Guest essay: A liberal academic tells what’s wrong with liberal academics, and newsrooms

By Johnathan Zimmerman

Earlier this month, I read the single sharpest criticism of the American university I’ve encountered in many years. And it wasn’t even about the American university.

Penn prof Johnathan Zimmerman spills the illiberal beans (Photo: Kielinski Photographers)

It’s an essay that appeared in the Economist by former The New York Times opinion editor James Bennet, who was forced out in 2020 after he published an op-ed by Sen. Tom Cotton (R., Ark.) calling for the use of the military against violent protesters. Bennet ran the op-ed not because he agreed with it (he didn’t) but because he believed the newspaper had a duty to provoke debate, and — most of all — because he thought his readers could come to reasoned conclusions about it.

That’s the foundation of the small-l liberal creed: Since none of us has a monopoly on truth, we need to let everyone determine it on their own. But in the era of Donald Trump, who thinks he’s right about everything, journalists started to imitate him. They knew the truth, especially about Trump, and their job was to make sure other people knew it, as well.

I’ve seen the same trend play out in higher education, ever since Trump’s surprise presidential victory in 2016. Faced with an existential threat to our democracy, we can no longer indulge the liberal ideal of debate across our differences. What’s to debate, really? Trump is wrong … and we are right. Get with the program.


Full disclosure: I detest Donald Trump. Like the vast majority of college professors, I’m a Democrat. I disagree with Trump about immigration, abortion, and almost every other major political issue. And I remain outraged by his efforts to overturn the 2020 election.

But I don’t try to impose my views of Trump — or of anything else — upon my students. My job is to help them arrive at their own reasoned view of the world, which might not accord with mine. And like Bennet, I thought my institution had the same goal.

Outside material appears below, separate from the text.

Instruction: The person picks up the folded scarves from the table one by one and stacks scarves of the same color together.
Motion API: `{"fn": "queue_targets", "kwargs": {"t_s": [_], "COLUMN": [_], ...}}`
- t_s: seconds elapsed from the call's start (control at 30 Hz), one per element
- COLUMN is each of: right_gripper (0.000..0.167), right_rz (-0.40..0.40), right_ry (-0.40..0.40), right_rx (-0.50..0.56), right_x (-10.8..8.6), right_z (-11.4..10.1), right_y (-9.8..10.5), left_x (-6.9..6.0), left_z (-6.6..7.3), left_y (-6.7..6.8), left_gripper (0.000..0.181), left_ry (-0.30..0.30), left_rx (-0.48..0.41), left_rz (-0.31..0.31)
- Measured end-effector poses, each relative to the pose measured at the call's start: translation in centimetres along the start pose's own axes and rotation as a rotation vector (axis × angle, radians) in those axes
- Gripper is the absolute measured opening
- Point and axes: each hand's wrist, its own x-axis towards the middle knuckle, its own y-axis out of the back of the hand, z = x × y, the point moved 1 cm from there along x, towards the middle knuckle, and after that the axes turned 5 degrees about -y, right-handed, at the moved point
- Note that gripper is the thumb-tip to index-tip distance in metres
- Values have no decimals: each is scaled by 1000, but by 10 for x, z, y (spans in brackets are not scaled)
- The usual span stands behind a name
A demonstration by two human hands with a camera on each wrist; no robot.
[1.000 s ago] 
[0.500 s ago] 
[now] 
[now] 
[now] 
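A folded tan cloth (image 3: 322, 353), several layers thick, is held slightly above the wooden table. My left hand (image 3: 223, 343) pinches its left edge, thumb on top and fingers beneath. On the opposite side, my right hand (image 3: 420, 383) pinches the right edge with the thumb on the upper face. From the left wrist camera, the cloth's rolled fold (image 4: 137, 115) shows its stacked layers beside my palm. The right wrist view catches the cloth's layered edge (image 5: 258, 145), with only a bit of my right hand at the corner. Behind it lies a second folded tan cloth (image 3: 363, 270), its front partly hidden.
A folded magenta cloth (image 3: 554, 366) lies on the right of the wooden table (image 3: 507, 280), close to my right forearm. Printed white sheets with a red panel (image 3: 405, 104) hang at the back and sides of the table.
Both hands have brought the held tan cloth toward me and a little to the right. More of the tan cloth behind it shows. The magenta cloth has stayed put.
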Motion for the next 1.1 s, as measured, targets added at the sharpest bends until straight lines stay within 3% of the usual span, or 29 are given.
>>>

We were wrong. The small-l liberal principle is no longer dominant at our universities, any more than it is at our newspapers.

I realized that something important had changed a few years ago, during a chat with a fellow education professor about the term Latinx. He argued that schools should teach students to use that word instead of Latino or Latina — which are gendered — or Hispanic, which connotes Spanish colonization.

I told him that I understood why he favored the new term, as do many other academics. And surely, I added, everyone should have the right to describe their backgrounds with whatever words they choose.

But most Americans who descend from Latin America don’t endorse — or even recognize — the term Latinx, as a 2020 Pew survey confirmed. I asked my colleague if that made him doubt whether we should tell students to use it.

“Not at all,” he replied. “It just shows how much work we have to do.”

That might seem like a small matter, but it speaks volumes about our moment. If we know what’s good — and bad — why pretend otherwise? We should tell it like it is, so our students get on board. We have so much work to do.

Affirmative action? Good. Gender-affirming medical care? Also good. The border wall is bad. And so is anything else associated with You Know Who.

And if you demur, you are a bigot. Ditto for anyone who provides a “platform” — that is, airtime — to the haters, which places their targets in danger.

That’s what Bennet was told when he ran the op-ed by Cotton. The next day, the Times’ writers’ union declared that Cotton’s op-ed was “a clear threat to the health and safety of the journalists we represent.”

In the heat of the moment, Bennet apologized for the “pain” he had caused them. But now he regrets that statement, as he wrote in the Economist. “Opinion journalism that never causes pain is not journalism,” Bennet explained. “It can’t hope to move society forward.”

His comment reflects another founding premise of small-l liberalism: The best route to progress is a full and free dialogue — even when it hurts. In a democracy, we can’t make anything better unless we can talk to each other. We need to trust that messy and difficult discussions will yield a more just, fair, and informed outcome than anything that you — or I — can imagine on our own.

And when journalists stop trusting the public, the public stops trusting them. The same goes for our universities, which have lost much of the popular admiration they used to enjoy.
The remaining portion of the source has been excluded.